Problem to work on:
Copy each line of the listing below exactly.

Source data:
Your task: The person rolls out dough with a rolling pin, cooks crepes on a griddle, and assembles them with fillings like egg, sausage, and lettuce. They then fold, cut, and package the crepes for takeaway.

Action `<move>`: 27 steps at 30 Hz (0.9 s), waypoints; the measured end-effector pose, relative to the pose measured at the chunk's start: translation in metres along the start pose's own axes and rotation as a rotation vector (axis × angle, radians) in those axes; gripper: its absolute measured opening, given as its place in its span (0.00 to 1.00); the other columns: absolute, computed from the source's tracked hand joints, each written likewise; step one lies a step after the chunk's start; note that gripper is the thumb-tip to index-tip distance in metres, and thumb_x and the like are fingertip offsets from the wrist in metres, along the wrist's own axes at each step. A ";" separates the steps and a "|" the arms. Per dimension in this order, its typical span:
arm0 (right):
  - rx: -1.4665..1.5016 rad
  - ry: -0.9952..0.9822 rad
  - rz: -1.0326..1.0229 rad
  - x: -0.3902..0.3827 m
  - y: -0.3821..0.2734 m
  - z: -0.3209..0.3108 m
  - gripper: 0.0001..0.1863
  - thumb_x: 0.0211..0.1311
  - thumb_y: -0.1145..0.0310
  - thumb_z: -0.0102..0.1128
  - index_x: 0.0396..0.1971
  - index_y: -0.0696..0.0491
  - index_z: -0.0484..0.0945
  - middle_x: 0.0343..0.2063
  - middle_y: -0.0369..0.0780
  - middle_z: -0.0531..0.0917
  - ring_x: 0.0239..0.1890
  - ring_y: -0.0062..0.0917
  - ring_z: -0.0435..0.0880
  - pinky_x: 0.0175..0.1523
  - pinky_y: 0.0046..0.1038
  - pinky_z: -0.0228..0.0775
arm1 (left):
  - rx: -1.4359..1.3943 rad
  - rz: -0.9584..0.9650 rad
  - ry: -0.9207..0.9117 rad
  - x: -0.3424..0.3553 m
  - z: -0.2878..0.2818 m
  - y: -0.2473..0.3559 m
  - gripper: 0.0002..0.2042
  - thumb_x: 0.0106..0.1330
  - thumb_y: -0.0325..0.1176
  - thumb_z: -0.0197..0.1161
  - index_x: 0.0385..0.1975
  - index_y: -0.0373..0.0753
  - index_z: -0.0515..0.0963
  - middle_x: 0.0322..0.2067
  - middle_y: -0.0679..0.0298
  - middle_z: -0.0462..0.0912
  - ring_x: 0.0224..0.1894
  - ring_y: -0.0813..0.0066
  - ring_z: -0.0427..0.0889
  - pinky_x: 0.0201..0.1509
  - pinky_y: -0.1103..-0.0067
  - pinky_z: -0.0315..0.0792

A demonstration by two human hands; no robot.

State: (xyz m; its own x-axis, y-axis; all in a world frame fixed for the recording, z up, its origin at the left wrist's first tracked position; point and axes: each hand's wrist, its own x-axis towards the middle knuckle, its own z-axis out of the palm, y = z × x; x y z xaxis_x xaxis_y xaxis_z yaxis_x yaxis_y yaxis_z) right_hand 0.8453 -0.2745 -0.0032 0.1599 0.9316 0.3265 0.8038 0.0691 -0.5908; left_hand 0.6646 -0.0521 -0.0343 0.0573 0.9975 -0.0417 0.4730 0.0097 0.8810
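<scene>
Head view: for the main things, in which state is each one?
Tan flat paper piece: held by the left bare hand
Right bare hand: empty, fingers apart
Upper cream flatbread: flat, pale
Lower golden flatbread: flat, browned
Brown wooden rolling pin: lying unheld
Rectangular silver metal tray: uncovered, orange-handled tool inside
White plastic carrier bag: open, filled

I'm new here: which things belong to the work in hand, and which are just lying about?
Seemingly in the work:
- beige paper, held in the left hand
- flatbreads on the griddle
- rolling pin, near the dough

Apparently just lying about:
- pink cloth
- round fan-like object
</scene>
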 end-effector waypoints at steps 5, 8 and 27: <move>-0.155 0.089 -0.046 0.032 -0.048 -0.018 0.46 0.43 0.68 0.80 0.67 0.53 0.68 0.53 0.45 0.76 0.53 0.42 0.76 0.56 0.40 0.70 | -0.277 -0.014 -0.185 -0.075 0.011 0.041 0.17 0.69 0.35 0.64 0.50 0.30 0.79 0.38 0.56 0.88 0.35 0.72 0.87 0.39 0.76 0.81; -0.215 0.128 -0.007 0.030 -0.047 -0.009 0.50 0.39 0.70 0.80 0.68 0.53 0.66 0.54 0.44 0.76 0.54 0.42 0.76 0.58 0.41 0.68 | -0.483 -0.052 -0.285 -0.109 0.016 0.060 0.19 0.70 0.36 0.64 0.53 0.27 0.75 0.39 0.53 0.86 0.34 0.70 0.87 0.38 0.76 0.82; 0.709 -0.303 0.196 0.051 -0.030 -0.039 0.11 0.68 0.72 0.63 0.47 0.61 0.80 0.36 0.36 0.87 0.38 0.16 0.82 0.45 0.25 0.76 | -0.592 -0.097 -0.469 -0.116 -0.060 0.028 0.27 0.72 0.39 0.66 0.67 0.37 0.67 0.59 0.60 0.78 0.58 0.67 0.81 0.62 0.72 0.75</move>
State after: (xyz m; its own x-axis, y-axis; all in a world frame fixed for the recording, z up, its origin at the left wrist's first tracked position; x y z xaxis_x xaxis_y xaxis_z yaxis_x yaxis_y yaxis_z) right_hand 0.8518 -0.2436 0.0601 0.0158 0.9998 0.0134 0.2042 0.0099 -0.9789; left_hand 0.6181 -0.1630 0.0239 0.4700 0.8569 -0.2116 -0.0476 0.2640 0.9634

Completed task:
Your task: The person rolls out dough with a rolling pin, cooks crepes on a griddle, and assembles them with fillings like egg, sausage, and lettuce. They then fold, cut, and package the crepes for takeaway.

Action `<move>`: 27 steps at 30 Hz (0.9 s), waypoints; the measured end-effector pose, relative to the pose measured at the chunk's start: translation in metres along the start pose's own axes and rotation as a rotation vector (axis × angle, radians) in those axes; gripper: its absolute measured opening, given as its place in its span (0.00 to 1.00); the other columns: absolute, computed from the source's tracked hand joints, each written likewise; step one lies a step after the chunk's start; note that gripper is the thumb-tip to index-tip distance in metres, and thumb_x and the like are fingertip offsets from the wrist in metres, along the wrist's own axes at each step. A ";" separates the steps and a "|" the arms. Per dimension in this order, its typical span:
arm0 (right):
  - rx: -1.4665..1.5016 rad
  - ry: -0.9952..0.9822 rad
  - rz: -1.0326..1.0229 rad
  - x: -0.3902..0.3827 m
  - y: -0.3821..0.2734 m
  - z: -0.3209..0.3108 m
  - gripper: 0.0001..0.1863
  - thumb_x: 0.0211..0.1311
  - thumb_y: -0.1145..0.0310
  - thumb_z: -0.0102..0.1128
  - index_x: 0.0396..0.1971
  - index_y: -0.0696..0.0491
  - index_z: -0.0484..0.0945
  - middle_x: 0.0343..0.2063
  - middle_y: -0.0369..0.0780
  - middle_z: -0.0531..0.0917
  - ring_x: 0.0239..0.1890
  - ring_y: -0.0062..0.0917
  - ring_z: -0.0435..0.0880
  - pinky_x: 0.0175..0.1523
  - pinky_y: 0.0046..0.1038
  - pinky_z: -0.0228..0.0775
arm1 (left):
  - rx: -1.4359..1.3943 rad
  - rz: -0.9584..0.9650 rad
  - ry: -0.9207..0.9117 rad
  - x: -0.3424..0.3553 m
  - z: -0.2878..0.2818 m
  - y: -0.2473..0.3559 m
  - gripper: 0.0002..0.2042
  - thumb_x: 0.0106..0.1330
  - thumb_y: -0.0325..0.1176
  - thumb_z: -0.0197..0.1161
  - index_x: 0.0385..0.1975
  - index_y: -0.0373..0.0753
  - index_z: -0.0515..0.0963
  - middle_x: 0.0322..0.2067
  - middle_y: -0.0679..0.0298
  - middle_z: -0.0462..0.0912
  - ring_x: 0.0224..0.1894
  - ring_y: -0.0813..0.0066
  - ring_z: -0.0427..0.0889
  - pinky_x: 0.0201..0.1509
  - pinky_y: -0.1103..-0.0067
  - pinky_z: -0.0315..0.0792

A demonstration by two human hands; no robot.

State: (xyz m; its own x-axis, y-axis; all in a world frame fixed for the recording, z up, its origin at the left wrist's first tracked position; point and axes: each hand's wrist, its own x-axis towards the middle knuckle, its own z-axis out of the palm, y = z × x; x y z xaxis_x xaxis_y xaxis_z yaxis_x yaxis_y yaxis_z) right_hand 0.8453 -0.2745 -0.0032 0.1599 0.9316 0.3265 0.8038 0.0691 -0.5908; left_hand 0.6646 -0.0521 -0.0343 0.0573 0.9975 -0.0417 0.4730 0.0097 0.8810
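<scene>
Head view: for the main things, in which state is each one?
Tan flat paper piece: held by the left bare hand
Right bare hand: empty, fingers apart
Upper cream flatbread: flat, pale
Lower golden flatbread: flat, browned
Brown wooden rolling pin: lying unheld
Rectangular silver metal tray: uncovered, orange-handled tool inside
White plastic carrier bag: open, filled

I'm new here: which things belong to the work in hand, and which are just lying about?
Seemingly in the work:
- beige paper, held in the left hand
- flatbreads on the griddle
- rolling pin, near the dough

Apparently just lying about:
- pink cloth
- round fan-like object
</scene>
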 end-effector waypoints at steps 5, 8 and 27: <move>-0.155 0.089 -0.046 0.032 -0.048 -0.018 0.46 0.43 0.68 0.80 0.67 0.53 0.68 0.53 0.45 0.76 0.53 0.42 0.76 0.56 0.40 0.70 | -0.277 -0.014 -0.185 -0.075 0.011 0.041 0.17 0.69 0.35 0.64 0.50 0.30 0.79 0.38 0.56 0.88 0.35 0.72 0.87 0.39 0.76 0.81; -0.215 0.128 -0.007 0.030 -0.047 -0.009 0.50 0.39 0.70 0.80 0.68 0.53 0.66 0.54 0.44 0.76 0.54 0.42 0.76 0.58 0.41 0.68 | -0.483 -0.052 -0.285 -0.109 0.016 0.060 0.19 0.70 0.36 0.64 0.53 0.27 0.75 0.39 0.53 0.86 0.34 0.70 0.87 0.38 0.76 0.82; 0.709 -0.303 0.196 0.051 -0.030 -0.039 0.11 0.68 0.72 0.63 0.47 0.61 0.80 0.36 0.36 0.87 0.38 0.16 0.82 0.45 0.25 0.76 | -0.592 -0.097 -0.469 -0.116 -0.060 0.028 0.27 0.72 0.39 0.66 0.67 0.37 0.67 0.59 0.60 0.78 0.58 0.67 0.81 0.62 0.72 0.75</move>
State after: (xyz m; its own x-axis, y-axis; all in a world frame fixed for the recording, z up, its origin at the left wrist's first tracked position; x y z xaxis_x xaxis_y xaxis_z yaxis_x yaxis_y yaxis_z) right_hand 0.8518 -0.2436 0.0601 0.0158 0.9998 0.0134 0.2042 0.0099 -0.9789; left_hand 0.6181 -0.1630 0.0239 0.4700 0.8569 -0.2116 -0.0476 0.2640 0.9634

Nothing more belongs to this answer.